Wednesday, August 31, 2016

Web Client / Javascript Authentication 2

Link to the challenge: Javascript Authentication 2

This challenge will probably be similar to the first two, for which I wrote articles: Javascript Authentication and Javascript Source, so I invite you to read them to be familiar with the tools we used.

Let's start. The page contains a login button, let's try to press it and see what happen.
Ok, so it asks us for a login and password. Let's check the source code of the page (Ctrl+Shift+I on Google Chrome).
We find our login button, with an 'onclick' parameter, calling a Javascript function named 'connexion()'. Let's find it.
We check the head tag of the page. As in challenge one, we find a login.js script. Let's open it in our browser.
We found the 'connexion()' function. However, it seems a bit more complicated that the first challenge (which makes sense after all ^^).
Let's have a look at it.

 function connexion(){  
   var username = prompt("Username :", "");  
   var password = prompt("Password :", "");  
   var TheLists = ["CACHÉ:HIDDEN"];  
   for (i = 0; i < TheLists.length; i++)  
   {  
     if (TheLists[i].indexOf(username) == 0)  
     {  
       var TheSplit = TheLists[i].split(":");  
       var TheUsername = TheSplit[0];  
       var ThePassword = TheSplit[1];  
       if (username == TheUsername && password == ThePassword)  
       {  
         alert("Vous pouvez utiliser ce mot de passe pour valider ce challenge (en majuscule) / You can use this password to validate this challenge (uppercase)");  
       }  
     }  
     else  
     {  
       alert("Nope, you're a naughty hacker.")  
     }  
   }  
 }  
Ok, so the username and password are asked to the user by using the 'prompt' function and are saved in variables.

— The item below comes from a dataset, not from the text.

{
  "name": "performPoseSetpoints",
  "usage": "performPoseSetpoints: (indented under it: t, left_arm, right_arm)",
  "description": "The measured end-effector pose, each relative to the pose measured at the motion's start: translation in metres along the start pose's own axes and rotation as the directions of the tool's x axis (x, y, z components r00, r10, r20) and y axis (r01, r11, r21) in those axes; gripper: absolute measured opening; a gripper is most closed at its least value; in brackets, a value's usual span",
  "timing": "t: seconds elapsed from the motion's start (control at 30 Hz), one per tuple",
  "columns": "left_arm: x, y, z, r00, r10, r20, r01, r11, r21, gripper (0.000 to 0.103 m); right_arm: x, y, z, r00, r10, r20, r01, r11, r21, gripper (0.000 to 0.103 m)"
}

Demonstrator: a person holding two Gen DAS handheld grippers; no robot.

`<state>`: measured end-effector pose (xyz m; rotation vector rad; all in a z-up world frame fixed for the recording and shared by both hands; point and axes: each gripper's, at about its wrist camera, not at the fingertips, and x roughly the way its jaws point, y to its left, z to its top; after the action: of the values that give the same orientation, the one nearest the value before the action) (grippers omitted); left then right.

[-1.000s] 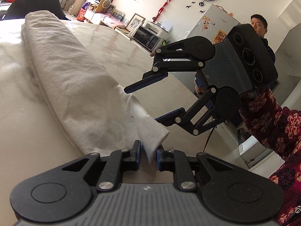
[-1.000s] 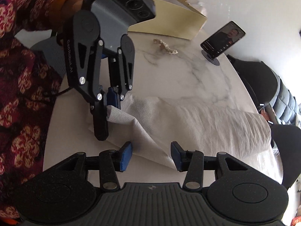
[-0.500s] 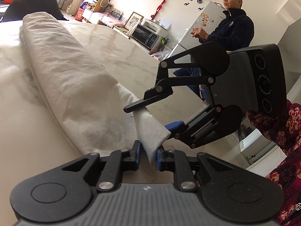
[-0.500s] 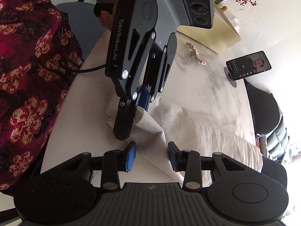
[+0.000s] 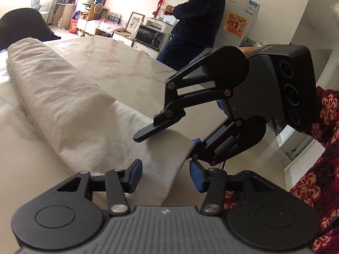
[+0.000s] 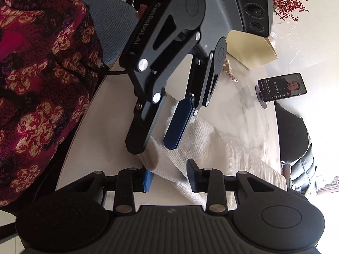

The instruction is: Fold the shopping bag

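A white non-woven shopping bag (image 5: 63, 110), folded into a long strip, lies on the marble table (image 5: 118, 63). Its near corner (image 5: 169, 156) sits between the blue pads of my left gripper (image 5: 165, 176), whose jaws are opening and stand clear of the cloth. My right gripper (image 5: 169, 139) comes in from the right, one finger above the corner and one below, jaws closing without pinching the cloth. In the right wrist view the bag (image 6: 222, 148) runs between the pads of the right gripper (image 6: 169, 178), and the left gripper (image 6: 157, 141) hangs just above.
A phone on a stand (image 6: 281, 86), a beige paper bag (image 6: 250, 48) and a rope handle (image 6: 231, 74) are on the far table. A black chair (image 6: 294, 135) stands beyond. A person (image 5: 197, 17) stands past the table edge. A floral sleeve (image 6: 42, 84) is at the left.
My left jaws, shut on the bag's corner before, have opened and the corner has dropped flat. The right gripper has moved in over that corner, rolled, and narrowed its jaws.
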<state>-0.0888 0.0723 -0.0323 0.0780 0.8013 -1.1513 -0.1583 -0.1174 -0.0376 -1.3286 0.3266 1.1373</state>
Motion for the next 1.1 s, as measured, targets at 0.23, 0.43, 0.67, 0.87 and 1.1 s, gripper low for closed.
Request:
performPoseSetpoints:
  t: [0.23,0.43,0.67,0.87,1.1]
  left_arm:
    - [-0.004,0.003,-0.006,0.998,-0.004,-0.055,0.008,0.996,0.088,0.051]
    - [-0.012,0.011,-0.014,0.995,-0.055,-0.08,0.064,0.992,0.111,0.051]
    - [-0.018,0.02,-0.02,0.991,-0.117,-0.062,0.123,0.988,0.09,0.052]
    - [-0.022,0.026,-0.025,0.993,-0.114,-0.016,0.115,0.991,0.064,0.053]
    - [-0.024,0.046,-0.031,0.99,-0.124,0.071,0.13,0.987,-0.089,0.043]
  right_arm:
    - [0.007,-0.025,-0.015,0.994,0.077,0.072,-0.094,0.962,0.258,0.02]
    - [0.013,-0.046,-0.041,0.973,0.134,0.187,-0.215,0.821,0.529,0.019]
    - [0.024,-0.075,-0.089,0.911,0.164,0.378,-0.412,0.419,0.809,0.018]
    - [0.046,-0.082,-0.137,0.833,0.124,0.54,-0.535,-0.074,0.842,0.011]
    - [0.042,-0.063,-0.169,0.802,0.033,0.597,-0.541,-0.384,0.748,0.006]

Then we have a variable called 'TheLists'. Not sure what it is yet. Let's keep going for now.

It calls 'indexOf' with the username we specified as a parameter.
Not sure what this function is. Let's ask Google.
According to w3schools [indexOf()] this function search for the string passed as parameter in the string that called the function. It returns the position it found it (or -1 if not found).

I originally thought that TheLists was a string, and that TheLists.length() was returning the number of characters in the string, and the characters were accessed with TheLists[i].
But I was wrong. TheLists is an array, with only one element, the string. So TheLists.length() actually return 1, and TheLists[i] return the complete string.

So the loop is only executed once, and TheLists[i] is the string. So what it does, in the end, not only it checks if the username we entered is contained in TheLists string, but it also checks that it is located at the beginning of the string (if indexOf returns 0, it means the parameter has been found at offset 0).

If you want to check that theory, you can go back to the login page, and when asked for a username, enter some of the first letters of the TheLists string (e.g. 'C','CA','CAC'), and a random password.
You shouldn't have an error message anymore because of the username you entered. It now matches the beginning of TheLists variable. Still, you don't have the winning message either.

To get it (and find the password), you now have to figure this part by yourself:

     var TheSplit = TheLists[i].split(":");   
     var TheUsername = TheSplit[0];   
     var ThePassword = TheSplit[1];   
     if (username == TheUsername && password == ThePassword)   
     {   
      alert("Vous pouvez utiliser ce mot de passe pour valider ce challenge (en majuscule) / You can use this password to validate this challenge (uppercase)");   
     }   
Just have a look at what the w3schools [split()] function does, and it should be easy.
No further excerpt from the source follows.